Each entry below is to be copied out exactly and in full.

━━ Available data ━━

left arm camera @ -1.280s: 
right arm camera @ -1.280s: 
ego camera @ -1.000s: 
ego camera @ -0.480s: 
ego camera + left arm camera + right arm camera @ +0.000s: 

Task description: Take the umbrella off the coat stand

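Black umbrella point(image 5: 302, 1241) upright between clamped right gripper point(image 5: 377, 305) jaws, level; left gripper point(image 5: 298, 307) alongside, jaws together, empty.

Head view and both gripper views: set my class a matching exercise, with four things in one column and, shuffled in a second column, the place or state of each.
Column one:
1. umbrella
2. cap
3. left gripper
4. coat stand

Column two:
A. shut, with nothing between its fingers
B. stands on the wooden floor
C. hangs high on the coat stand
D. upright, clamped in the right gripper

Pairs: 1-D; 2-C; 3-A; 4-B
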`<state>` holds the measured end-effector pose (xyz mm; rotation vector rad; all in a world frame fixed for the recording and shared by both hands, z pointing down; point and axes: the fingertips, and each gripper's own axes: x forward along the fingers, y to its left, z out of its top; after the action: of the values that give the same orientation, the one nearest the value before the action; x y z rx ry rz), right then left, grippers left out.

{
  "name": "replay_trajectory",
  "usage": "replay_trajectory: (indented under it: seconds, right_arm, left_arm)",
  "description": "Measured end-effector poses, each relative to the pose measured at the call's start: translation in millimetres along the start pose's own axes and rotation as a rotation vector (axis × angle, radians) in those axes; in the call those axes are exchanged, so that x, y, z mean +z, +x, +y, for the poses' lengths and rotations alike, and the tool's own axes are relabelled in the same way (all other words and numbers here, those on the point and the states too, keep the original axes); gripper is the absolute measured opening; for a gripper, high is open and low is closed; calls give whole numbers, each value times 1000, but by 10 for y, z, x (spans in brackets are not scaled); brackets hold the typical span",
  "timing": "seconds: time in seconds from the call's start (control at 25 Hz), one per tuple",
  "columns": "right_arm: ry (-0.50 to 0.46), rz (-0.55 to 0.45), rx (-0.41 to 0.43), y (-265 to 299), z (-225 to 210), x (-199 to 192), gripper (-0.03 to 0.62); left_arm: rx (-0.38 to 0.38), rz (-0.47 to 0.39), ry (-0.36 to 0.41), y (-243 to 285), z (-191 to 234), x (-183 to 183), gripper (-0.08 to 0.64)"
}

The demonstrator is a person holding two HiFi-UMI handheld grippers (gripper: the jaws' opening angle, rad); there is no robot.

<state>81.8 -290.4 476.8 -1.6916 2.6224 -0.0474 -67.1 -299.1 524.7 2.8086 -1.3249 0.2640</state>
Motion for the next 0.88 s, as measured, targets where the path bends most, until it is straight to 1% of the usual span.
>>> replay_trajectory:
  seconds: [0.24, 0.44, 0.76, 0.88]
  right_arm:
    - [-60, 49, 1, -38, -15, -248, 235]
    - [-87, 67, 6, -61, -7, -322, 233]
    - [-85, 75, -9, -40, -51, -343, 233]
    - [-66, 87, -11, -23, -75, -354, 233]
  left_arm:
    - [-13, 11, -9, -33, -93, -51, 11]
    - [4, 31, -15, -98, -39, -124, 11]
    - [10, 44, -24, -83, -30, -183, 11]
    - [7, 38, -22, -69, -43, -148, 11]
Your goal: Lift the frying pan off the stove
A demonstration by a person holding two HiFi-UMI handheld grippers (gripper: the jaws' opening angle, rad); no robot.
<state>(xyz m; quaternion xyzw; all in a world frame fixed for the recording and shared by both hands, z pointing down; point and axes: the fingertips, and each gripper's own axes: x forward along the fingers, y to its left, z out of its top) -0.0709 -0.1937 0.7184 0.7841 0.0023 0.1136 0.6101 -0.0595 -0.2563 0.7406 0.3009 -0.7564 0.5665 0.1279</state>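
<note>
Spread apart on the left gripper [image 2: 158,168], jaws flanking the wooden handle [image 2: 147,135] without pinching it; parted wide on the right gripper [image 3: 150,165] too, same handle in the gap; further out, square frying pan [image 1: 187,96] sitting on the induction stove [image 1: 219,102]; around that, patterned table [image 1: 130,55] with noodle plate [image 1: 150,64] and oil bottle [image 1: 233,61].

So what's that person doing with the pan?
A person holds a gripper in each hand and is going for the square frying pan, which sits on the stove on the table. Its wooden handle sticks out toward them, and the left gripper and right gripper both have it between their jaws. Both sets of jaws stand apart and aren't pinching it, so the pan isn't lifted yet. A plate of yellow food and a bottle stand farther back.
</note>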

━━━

== Your solution ==
left arm camera @ -1.280s: 
right arm camera @ -1.280s: 
ego camera @ -1.000s: 
ego camera @ -0.480s: 
ego camera + left arm camera + right arm camera @ +0.000s: 

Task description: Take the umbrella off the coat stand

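Black umbrella point(image 5: 302, 1241) upright between clamped right gripper point(image 5: 377, 305) jaws, level; left gripper point(image 5: 298, 307) alongside, jaws together, empty.

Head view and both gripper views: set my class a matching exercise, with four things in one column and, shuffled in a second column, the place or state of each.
Column one:
1. umbrella
2. cap
3. left gripper
4. coat stand

Column two:
A. shut, with nothing between its fingers
B. stands on the wooden floor
C. hangs high on the coat stand
D. upright, clamped in the right gripper

Pairs: 1-D; 2-C; 3-A; 4-B
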`<state>` holds the measured end-effector pose (xyz mm; rotation vector rad; all in a world frame fixed for the recording and shared by both hands, z pointing down; point and axes: the fingertips, and each gripper's own axes: x forward along the fingers, y to its left, z out of its top; after the action: of the values that give the same orientation, the one nearest the value before the action; x y z rx ry rz), right then left, grippers left out.

{
  "name": "replay_trajectory",
  "usage": "replay_trajectory: (indented under it: seconds, right_arm, left_arm)",
  "description": "Measured end-effector poses, each relative to the pose measured at the call's start: translation in millimetres along the start pose's own axes and rotation as a rotation vector (axis × angle, radians) in those axes; in the call those axes are exchanged, so that x, y, z mean +z, +x, +y, for the poses' lengths and rotations alike, and the tool's own axes are relabelled in the same way (all other words and numbers here, those on the point and the states too, keep the original axes); gripper is the absolute measured opening; for a gripper, high is open and low is closed; calls give whole numbers, each value times 1000, but by 10 for y, z, x (spans in brackets are not scaled); brackets hold the typical span",
  "timing": "seconds: time in seconds from the call's start (control at 25 Hz), one per tuple",
  "columns": "right_arm: ry (-0.50 to 0.46), rz (-0.55 to 0.45), rx (-0.41 to 0.43), y (-265 to 299), z (-225 to 210), x (-199 to 192), gripper (-0.03 to 0.62); left_arm: rx (-0.38 to 0.38), rz (-0.47 to 0.39), ry (-0.36 to 0.41), y (-243 to 285), z (-191 to 234), x (-183 to 183), gripper (-0.08 to 0.64)"
}

The demonstrator is a person holding two HiFi-UMI handheld grippers (gripper: the jaws' opening angle, rad); there is no robot.

<state>81.8 -290.4 476.8 -1.6916 2.6224 -0.0474 -67.1 -299.1 524.7 2.8086 -1.3249 0.2640</state>
Motion for the next 0.88 s, as measured, targets where the path bends most, until it is straight to 1% of the usual span.
>>> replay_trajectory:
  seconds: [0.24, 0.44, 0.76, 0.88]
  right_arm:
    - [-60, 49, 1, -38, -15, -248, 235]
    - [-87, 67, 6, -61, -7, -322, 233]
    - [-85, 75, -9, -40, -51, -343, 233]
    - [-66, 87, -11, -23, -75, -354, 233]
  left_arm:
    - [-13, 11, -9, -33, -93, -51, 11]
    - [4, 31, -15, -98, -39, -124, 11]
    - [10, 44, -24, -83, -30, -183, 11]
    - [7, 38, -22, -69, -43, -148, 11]
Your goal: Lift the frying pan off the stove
A demonstration by a person holding two HiFi-UMI handheld grippers (gripper: the jaws' opening angle, rad); no robot.
<state>(xyz m; quaternion xyzw; all in a world frame fixed for the recording and shared by both hands, z pointing down; point and axes: the fingertips, and each gripper's own axes: x forward along the fingers, y to its left, z out of its top) -0.0709 -0.1937 0.7184 0.7841 0.0023 0.1136 0.6101 -0.0595 -0.2563 0.7406 0.3009 -0.7564 0.5665 0.1279</state>
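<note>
Spread apart on the left gripper [image 2: 158,168], jaws flanking the wooden handle [image 2: 147,135] without pinching it; parted wide on the right gripper [image 3: 150,165] too, same handle in the gap; further out, square frying pan [image 1: 187,96] sitting on the induction stove [image 1: 219,102]; around that, patterned table [image 1: 130,55] with noodle plate [image 1: 150,64] and oil bottle [image 1: 233,61].

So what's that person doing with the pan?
A person holds a gripper in each hand and is going for the square frying pan, which sits on the stove on the table. Its wooden handle sticks out toward them, and the left gripper and right gripper both have it between their jaws. Both sets of jaws stand apart and aren't pinching it, so the pan isn't lifted yet. A plate of yellow food and a bottle stand farther back.
</note>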

The answer has been given, and the exercise is done.